LinkedIn change de cap. Dès le 3 novembre, le réseau social professionnel utilisera les données de ses membres pour nourrir ses modèles d’intelligence artificielle. Derrière cette décision se cachent des enjeux cruciaux liés à la vie privée, au consentement et à l’évolution des plateformes numériques.
Ce que LinkedIn va collecter pour entraîner son IA
La plateforme ne se limite pas à une poignée de données. Elle entend exploiter une grande variété d’éléments déjà présents sur les profils de ses utilisateurs. Cela inclut l’identité affichée (nom, photo), les parcours professionnels, les formations suivies, les localisations déclarées. LinkedIn ira aussi puiser dans les publications, les commentaires, les discussions dans les groupes et même les questions posées à son assistant IA.
En revanche, certaines limites ont été posées. Les messages privés ne seront pas analysés. Les données salariales non plus. Les profils identifiés comme appartenant à des mineurs ne feront pas partie de l’entraînement. LinkedIn affirme que ces exclusions sont systématiques, quel que soit le niveau de consentement exprimé.

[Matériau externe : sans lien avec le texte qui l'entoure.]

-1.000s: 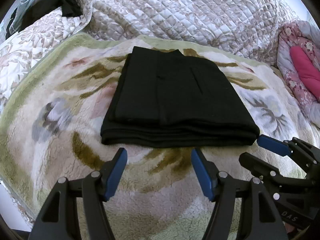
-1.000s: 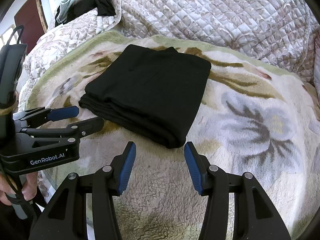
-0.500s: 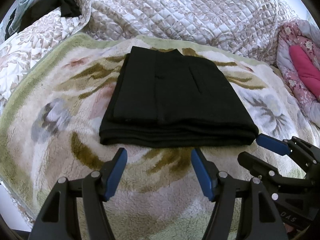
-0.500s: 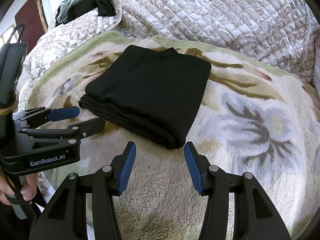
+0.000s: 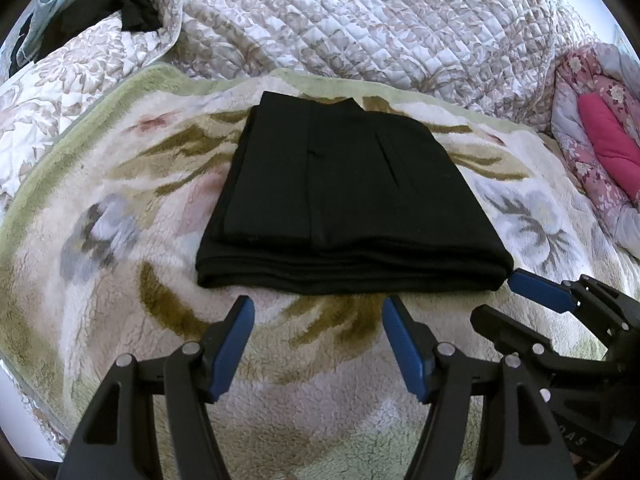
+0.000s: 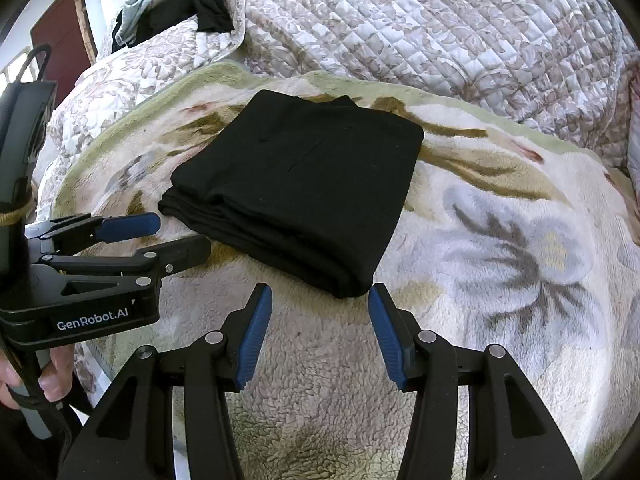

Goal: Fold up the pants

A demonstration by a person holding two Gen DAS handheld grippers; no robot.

Cette approche vise à améliorer les outils basés sur l’IA proposés par la plateforme, notamment dans la création automatisée de contenus. L’objectif est de rendre l’expérience plus fluide et pertinente, tout en renforçant les capacités conversationnelles de ses agents numériques.
Peut-on refuser l’usage de ses données ?
Oui. LinkedIn permet aux utilisateurs de désactiver cette option. Pour cela, il suffit d’accéder aux paramètres du compte, puis de décocher l’option « Utiliser mes données pour entraîner les modèles d’IA de création de contenu ». Ce choix reste toutefois peu visible. Il demande une démarche volontaire, ce qui peut limiter son adoption.
L’annonce intervient dans un climat réglementaire tendu. En Europe, les lois comme le RGPD ou le Digital Services Act encadrent strictement l’usage des données personnelles. Ces textes exigent une information claire et un consentement éclairé. Dans ce contexte, la méthode employée par LinkedIn pourrait susciter des critiques, notamment si les utilisateurs ne sont pas suffisamment alertés de ce changement.
Le groupe rejoint ainsi d’autres grandes plateformes qui s’appuient sur les contenus générés par leurs membres pour développer des outils d’intelligence artificielle. Meta a déjà adopté cette logique, en intégrant les contenus publics de ses utilisateurs dans l’apprentissage de ses modèles.